On the other hand, if you are only interested in importing the URLs from the sitemap, you can also use the library requests and BeautifulSoup.
import requests from bs4 import BeautifulSoup r = requests.get("https://www.example.com/your_sitemap.xml") xml = r.text soup = BeautifulSoup(xml) urls = soup.find_all("loc") urls = [[x.text] for x in urls]
Once the sitemap has been imported, you can play around with the extracted URLs and perform a content analysis as explained by Koray Tuğberk in this article.
2.2. Sitemaps creation with Python
You can also utilize Python to create sitemaps.xml from a list of URLs as JC Chouinard explained in this article. This can be especially useful for very dynamic websites whose URLs are rapidly changing and together with the ping method that was explained above, it can be a great solution to provide Google with the new URLs and get them crawled and indexed fast.
Recently, Greg Bernhardt also created an APP with Streamlit and Python to generate sitemaps.
2.3. Uploading and deleting sitemaps from Google Search Console
Google Search Console has an API that can be used mainly in two different ways: to extract data about the web performance and handle sitemaps. In this post, we will focus on the option of uploading and deleting sitemaps.

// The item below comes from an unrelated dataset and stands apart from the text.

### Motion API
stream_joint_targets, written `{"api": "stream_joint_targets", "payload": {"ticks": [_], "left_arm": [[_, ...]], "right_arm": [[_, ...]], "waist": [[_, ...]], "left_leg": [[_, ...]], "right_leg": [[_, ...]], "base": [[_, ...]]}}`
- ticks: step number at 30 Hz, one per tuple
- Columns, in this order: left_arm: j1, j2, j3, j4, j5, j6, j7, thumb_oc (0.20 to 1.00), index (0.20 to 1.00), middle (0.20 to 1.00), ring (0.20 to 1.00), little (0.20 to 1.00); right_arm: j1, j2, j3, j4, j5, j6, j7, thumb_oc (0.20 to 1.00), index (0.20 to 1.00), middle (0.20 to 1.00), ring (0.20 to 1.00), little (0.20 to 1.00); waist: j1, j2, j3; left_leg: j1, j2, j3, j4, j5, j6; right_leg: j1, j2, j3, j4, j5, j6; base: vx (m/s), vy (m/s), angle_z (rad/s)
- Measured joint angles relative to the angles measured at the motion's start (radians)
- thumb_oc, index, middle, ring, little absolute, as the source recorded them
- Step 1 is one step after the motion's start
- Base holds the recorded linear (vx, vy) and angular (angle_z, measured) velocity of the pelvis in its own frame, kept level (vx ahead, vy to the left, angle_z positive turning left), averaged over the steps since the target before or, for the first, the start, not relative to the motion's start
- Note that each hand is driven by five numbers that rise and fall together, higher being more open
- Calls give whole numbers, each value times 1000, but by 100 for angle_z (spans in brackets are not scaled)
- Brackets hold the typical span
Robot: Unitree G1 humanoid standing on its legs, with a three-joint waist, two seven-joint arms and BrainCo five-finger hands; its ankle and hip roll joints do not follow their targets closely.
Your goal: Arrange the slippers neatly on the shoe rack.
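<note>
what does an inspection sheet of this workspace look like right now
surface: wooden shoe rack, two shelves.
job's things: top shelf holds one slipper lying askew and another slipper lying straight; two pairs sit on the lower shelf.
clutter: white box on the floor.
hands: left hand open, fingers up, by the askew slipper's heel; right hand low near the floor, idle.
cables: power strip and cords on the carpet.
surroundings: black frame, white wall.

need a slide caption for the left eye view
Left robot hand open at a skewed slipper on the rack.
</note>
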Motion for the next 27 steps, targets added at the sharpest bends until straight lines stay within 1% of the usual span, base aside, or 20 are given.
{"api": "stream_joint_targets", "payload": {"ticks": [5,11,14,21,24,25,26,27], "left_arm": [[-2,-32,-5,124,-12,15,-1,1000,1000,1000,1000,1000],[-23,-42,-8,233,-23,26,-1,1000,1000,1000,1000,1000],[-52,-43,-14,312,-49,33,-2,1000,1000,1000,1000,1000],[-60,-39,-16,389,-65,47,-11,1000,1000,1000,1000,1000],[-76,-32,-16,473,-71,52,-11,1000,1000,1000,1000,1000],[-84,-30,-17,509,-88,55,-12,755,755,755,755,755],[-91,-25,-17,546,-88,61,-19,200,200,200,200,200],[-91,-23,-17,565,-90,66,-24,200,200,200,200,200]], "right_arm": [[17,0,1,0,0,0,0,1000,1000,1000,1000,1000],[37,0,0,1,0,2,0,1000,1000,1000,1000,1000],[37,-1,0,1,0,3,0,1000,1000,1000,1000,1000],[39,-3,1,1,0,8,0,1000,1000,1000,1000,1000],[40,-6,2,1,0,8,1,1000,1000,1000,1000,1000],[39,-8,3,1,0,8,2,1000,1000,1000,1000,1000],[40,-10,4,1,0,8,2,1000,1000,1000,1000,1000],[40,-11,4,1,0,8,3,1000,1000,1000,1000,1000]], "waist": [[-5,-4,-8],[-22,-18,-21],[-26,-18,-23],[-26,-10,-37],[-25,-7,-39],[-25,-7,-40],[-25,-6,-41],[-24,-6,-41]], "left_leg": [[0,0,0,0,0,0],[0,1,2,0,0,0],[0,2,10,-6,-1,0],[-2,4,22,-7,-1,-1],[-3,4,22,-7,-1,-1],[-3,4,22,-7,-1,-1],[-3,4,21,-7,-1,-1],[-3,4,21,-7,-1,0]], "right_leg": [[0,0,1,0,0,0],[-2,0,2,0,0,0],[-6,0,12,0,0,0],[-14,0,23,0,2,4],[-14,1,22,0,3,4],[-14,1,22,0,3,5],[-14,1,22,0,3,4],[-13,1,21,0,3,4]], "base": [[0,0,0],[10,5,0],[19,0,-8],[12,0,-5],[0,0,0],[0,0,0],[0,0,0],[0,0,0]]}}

First, it is important to create or use an existing project from Google Cloud Console to obtain an OUATH credential and enable the Google Search Console service. JC Chouinard explains very well the steps that you need to follow to access Google Search Console API with Python and how to make your first request in this article. Basically, we can completely make use of his code but only by introducing a change, in the scopes we will add “https://www.googleapis.com/auth/webmasters” instead of “https://www.googleapis.com/auth/webmasters.readonly” as we will use the API not only to read but to upload and delete sitemaps.
Once, we connect with the API, we can start playing with it and list all the sitemaps from our Google Search Console properties with the next piece of code:
for site_url in verified_sites_urls: print (site_url) # Retrieve list of sitemaps submitted sitemaps = webmasters_service.sitemaps().list(siteUrl=site_url).execute() if 'sitemap' in sitemaps: sitemap_urls = [s['path'] for s in sitemaps['sitemap']] print (" " + "\n ".join(sitemap_urls))
When it comes to specific sitemaps, we can do three tasks that we will elaborate in the next sections: uploading, deleting and requesting information.
2.3.1. Uploading a sitemap
To upload a sitemap with Python we only need to specify the site URL and the sitemap path and run this piece of code:
WEBSITE = 'yourGSCproperty’ SITEMAP_PATH = 'https://www.example.com/page-sitemap.xml' webmasters_service.sitemaps().submit(siteUrl=WEBSITE, feedpath=SITEMAP_PATH).execute()
2.3.2. Deleting a sitemap
The other side of the coin is when we would like to delete a sitemap. We can also delete sitemaps from Google Search Console with Python using the “delete” method instead of “submit”.
WEBSITE = 'yourGSCproperty’ SITEMAP_PATH = 'https://www.example.com/page-sitemap.xml' webmasters_service.sitemaps().delete(siteUrl=WEBSITE, feedpath=SITEMAP_PATH).execute()
2.3.3. Requesting information from the sitemaps
Finally, we can also request information from the sitemap by using the method “get”.
WEBSITE = 'yourGSCproperty’ SITEMAP_PATH = 'https://www.example.com/page-sitemap.xml' webmasters_service.sitemaps().get(siteUrl=WEBSITE, feedpath=SITEMAP_PATH).execute()
This will return a response in JSON format like:
3. Internal linking analysis and opportunities
Having a proper internal linking structure is very helpful to facilitate search engine bots the crawling of your website. Some of the main issues that I have come across by auditing a number of websites with very sophisticated technical setups are:
- Links introduced with on-click events: in short, Googlebot does not click on buttons, so if your links are inserted with an on-click event, Googlebot will not be able to follow them.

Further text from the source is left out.